Rules-based vs. Principles-based: an idea from the 2011 TLT Symposium

Clay Shirkey, the keynote speaker at the TLT Symposium, used an accounting example in one of his answers to a question from the audience.  He noted that in rules-based accounting it is easy to get around some rules without technically breaking them, but it is more difficult to get away with something in principles-based accounting.  I may not be paraphrasing this well, but his example got me thinking about rules vs. principles relative to instructional development practices and student learning outcomes.

Instructional consultants and faculty developers are sometimes asked to provide what amounts to ‘rules’ that faculty might follow to become better instructors or improve students’ learning.  Instead, we fall back on principles of good practice that can be adapted and flexed for different faculty, courses, disciplines, and contexts.

The rules vs. principles issue also rang true for student learning outcomes assessment.  All too often we hear about outcomes assessment processes that are highly formulaic or that seem to expect all faculty to use a single model.  I see student learning outcomes more as principles than rules.  There are some good frameworks that can be adapted to a variety of curricula and disciplines, but it is not really reasonable to expect all academic programs to approach learning outcomes assessment in the same way. 

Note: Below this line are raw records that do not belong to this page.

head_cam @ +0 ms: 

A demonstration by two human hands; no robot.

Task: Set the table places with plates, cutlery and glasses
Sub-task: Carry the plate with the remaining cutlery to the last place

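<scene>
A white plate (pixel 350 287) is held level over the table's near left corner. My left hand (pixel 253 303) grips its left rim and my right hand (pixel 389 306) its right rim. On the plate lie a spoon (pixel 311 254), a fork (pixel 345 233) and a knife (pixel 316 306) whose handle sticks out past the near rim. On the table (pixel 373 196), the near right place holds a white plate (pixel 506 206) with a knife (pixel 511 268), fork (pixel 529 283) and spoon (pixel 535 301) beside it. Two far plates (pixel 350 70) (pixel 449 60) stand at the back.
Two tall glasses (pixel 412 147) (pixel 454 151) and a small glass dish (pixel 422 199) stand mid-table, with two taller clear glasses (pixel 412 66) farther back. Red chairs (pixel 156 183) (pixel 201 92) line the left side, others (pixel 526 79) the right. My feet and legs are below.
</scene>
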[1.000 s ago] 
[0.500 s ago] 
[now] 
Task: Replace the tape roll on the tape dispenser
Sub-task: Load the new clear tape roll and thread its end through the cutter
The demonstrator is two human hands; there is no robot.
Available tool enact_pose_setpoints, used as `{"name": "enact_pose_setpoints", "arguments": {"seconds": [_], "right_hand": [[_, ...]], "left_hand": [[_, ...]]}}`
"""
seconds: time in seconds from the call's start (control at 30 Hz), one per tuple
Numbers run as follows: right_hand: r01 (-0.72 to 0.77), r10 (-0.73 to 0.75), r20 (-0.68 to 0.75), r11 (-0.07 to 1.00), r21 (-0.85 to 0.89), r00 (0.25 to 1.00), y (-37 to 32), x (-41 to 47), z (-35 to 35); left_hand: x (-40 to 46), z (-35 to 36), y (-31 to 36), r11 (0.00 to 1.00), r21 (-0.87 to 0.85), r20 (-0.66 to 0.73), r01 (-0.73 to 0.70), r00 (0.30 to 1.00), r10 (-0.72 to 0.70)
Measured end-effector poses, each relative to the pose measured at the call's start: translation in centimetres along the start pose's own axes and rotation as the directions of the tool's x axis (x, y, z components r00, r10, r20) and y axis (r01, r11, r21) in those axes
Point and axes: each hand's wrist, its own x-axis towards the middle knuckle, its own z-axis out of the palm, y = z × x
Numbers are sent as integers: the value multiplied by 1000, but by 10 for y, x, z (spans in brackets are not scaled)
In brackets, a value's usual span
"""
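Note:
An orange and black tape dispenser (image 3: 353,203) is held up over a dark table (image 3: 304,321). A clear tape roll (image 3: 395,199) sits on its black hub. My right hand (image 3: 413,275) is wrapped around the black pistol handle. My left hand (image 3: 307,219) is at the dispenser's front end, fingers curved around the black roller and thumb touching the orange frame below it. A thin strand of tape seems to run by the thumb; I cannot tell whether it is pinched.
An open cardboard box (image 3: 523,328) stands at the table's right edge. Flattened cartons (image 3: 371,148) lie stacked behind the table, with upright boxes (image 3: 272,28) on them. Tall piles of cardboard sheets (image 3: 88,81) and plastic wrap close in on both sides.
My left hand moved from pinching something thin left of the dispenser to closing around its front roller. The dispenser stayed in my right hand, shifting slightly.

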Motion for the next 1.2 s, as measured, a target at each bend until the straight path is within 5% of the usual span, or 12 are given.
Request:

This even works at the scale of the syllabus.  If a course has explicit learning outcomes it is a more flexible document than a syllabus focused primarily on the content of a course.  Courses with explicit learning outcomes can increase clarity for students, but maintain faculty autonomy and foster creativity.  If students manage to achieve the learning objectives, it becomes less important that every instructor and every student move in lock-step along a predetermined course pathway.